Work instruction:
Every line from the top of the material through the line holding "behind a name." should be copied exactly, and only those lines.
= = =
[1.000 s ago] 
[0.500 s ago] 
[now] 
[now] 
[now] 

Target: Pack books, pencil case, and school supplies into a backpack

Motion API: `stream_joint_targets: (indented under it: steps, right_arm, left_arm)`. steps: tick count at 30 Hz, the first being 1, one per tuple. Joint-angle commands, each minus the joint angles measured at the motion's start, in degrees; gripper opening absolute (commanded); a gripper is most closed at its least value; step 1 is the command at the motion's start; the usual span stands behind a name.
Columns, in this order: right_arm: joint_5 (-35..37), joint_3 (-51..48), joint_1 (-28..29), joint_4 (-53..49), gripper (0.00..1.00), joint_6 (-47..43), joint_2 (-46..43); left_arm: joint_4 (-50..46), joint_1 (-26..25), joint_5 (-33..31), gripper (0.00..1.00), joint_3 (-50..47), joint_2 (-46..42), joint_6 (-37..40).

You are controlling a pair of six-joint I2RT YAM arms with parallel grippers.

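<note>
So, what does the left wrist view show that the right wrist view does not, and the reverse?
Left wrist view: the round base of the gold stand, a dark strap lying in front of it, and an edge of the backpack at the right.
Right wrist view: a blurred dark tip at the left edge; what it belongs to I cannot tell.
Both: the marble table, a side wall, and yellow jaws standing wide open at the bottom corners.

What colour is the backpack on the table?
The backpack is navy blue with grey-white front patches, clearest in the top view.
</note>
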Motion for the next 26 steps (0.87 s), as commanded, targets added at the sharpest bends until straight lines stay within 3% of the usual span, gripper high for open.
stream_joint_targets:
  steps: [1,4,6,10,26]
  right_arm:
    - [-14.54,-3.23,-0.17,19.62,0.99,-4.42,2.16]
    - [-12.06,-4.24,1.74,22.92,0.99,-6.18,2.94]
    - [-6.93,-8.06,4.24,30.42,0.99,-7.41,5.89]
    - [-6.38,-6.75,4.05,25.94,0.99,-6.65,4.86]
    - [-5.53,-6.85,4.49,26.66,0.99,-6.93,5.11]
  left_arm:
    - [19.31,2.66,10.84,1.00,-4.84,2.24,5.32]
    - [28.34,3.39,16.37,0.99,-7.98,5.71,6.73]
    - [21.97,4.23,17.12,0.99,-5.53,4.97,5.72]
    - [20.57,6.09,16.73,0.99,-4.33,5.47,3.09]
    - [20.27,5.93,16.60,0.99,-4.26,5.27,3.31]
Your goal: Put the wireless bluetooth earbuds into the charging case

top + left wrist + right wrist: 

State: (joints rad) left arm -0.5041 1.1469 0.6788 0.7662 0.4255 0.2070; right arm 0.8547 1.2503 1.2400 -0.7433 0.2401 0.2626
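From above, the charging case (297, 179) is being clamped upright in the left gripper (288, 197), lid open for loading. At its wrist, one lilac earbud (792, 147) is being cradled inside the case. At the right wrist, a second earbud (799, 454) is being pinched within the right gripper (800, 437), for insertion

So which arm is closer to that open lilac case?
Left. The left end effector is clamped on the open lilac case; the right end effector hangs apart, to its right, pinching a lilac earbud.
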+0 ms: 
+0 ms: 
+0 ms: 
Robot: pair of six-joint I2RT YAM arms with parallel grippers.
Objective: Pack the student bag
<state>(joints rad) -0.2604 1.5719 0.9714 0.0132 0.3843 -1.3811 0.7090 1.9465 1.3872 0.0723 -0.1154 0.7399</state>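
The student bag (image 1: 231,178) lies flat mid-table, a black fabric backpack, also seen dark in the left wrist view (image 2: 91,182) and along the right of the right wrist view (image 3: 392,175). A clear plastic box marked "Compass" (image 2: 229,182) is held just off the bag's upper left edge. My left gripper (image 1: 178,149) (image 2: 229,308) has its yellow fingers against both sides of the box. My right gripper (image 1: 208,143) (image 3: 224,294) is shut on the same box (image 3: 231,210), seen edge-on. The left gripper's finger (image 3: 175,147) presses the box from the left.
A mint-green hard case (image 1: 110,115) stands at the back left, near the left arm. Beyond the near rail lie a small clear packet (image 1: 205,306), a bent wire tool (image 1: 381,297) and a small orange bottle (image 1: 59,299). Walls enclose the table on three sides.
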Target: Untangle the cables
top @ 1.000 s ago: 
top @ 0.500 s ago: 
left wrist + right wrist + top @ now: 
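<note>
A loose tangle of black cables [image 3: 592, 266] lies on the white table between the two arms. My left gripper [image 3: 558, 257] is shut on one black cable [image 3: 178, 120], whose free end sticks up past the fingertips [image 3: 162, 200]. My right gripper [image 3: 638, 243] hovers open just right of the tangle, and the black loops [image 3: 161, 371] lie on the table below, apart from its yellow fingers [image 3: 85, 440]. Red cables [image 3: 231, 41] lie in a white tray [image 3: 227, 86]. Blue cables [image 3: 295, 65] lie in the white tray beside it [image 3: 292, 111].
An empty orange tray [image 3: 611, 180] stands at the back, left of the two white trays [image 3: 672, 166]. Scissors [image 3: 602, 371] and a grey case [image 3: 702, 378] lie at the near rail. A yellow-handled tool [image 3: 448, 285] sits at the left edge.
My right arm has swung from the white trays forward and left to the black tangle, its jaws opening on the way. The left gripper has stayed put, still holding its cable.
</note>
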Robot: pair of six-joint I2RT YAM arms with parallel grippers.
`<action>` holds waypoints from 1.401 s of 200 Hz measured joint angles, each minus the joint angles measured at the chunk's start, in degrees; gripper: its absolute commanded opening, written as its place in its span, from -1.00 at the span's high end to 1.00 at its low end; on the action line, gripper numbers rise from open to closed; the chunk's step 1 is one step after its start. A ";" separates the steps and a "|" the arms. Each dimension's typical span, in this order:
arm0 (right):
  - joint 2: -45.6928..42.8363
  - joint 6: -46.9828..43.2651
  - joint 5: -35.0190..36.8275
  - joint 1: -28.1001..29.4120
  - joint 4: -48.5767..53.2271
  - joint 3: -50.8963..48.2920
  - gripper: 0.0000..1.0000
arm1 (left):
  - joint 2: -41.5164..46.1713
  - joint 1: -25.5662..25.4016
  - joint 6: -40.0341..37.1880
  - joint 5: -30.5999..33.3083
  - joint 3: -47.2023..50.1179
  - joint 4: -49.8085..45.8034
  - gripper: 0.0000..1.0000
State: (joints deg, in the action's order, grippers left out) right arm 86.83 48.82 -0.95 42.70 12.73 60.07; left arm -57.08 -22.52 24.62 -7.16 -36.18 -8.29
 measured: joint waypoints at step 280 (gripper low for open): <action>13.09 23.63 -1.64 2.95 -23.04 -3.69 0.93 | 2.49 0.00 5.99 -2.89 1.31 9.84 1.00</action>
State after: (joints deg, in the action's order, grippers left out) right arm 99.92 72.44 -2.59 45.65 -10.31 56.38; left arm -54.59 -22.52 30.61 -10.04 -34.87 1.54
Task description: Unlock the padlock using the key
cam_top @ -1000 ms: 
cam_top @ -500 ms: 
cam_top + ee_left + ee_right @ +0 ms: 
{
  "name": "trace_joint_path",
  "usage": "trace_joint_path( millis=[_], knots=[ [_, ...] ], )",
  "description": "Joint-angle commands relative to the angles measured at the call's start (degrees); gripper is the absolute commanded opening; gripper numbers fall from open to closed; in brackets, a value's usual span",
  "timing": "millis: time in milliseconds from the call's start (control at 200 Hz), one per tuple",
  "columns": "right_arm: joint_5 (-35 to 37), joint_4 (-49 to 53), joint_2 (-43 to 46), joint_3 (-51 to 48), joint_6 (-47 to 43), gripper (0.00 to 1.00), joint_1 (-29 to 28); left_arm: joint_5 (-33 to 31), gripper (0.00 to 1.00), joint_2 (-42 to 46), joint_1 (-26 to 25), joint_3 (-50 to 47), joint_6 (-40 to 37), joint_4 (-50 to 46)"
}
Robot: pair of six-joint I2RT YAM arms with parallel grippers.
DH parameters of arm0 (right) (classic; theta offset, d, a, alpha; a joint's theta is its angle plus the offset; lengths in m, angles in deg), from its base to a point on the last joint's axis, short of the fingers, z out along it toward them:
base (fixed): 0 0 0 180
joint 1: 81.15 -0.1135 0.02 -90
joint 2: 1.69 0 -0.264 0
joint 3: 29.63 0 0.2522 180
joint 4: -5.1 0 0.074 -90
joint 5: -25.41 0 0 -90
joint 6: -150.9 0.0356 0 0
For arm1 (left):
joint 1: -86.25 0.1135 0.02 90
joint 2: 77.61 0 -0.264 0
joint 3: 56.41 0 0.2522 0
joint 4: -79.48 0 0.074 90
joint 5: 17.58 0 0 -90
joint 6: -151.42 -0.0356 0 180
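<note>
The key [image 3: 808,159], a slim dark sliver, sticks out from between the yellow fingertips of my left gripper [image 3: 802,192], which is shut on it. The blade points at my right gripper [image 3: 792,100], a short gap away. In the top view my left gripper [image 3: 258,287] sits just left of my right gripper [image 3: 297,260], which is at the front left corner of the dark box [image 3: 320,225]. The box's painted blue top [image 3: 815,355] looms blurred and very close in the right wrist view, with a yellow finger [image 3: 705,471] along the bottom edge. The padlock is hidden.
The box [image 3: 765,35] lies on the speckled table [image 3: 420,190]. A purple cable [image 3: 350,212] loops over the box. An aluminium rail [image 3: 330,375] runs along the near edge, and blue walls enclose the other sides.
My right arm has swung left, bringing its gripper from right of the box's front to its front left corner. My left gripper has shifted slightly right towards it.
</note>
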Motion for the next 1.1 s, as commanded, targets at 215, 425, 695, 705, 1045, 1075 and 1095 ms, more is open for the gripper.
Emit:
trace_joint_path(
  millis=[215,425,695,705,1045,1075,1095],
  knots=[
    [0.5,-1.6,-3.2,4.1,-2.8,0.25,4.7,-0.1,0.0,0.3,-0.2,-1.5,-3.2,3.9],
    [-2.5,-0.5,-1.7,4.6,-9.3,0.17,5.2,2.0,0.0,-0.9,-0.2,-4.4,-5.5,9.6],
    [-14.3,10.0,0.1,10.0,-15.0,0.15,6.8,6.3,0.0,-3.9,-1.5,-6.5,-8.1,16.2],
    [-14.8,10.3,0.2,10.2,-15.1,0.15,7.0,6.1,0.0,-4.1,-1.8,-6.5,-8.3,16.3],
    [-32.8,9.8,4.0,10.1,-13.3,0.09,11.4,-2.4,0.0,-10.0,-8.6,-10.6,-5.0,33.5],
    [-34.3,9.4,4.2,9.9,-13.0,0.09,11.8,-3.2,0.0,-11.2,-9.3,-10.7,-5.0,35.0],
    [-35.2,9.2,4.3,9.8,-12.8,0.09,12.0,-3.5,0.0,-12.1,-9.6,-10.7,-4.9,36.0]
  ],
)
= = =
Reply:
[1.000 s ago] 
[0.500 s ago] 
[now] 
[now] 
[now] 

Target: Pack books, pencil case, and school supplies into a backpack

Motion API: `stream_joint_targets: (indented under it: steps, right_arm, left_arm)`. steps: tick count at 30 Hz, the first being 1, one per tuple. Joint-angle commands, each minus the joint angles measured at the motion's start, in degrees; gripper opening absolute (commanded); a gripper is most closed at its least value; step 1 is the command at the motion's start; the usual span stands behind a name.

That concludes the exercise.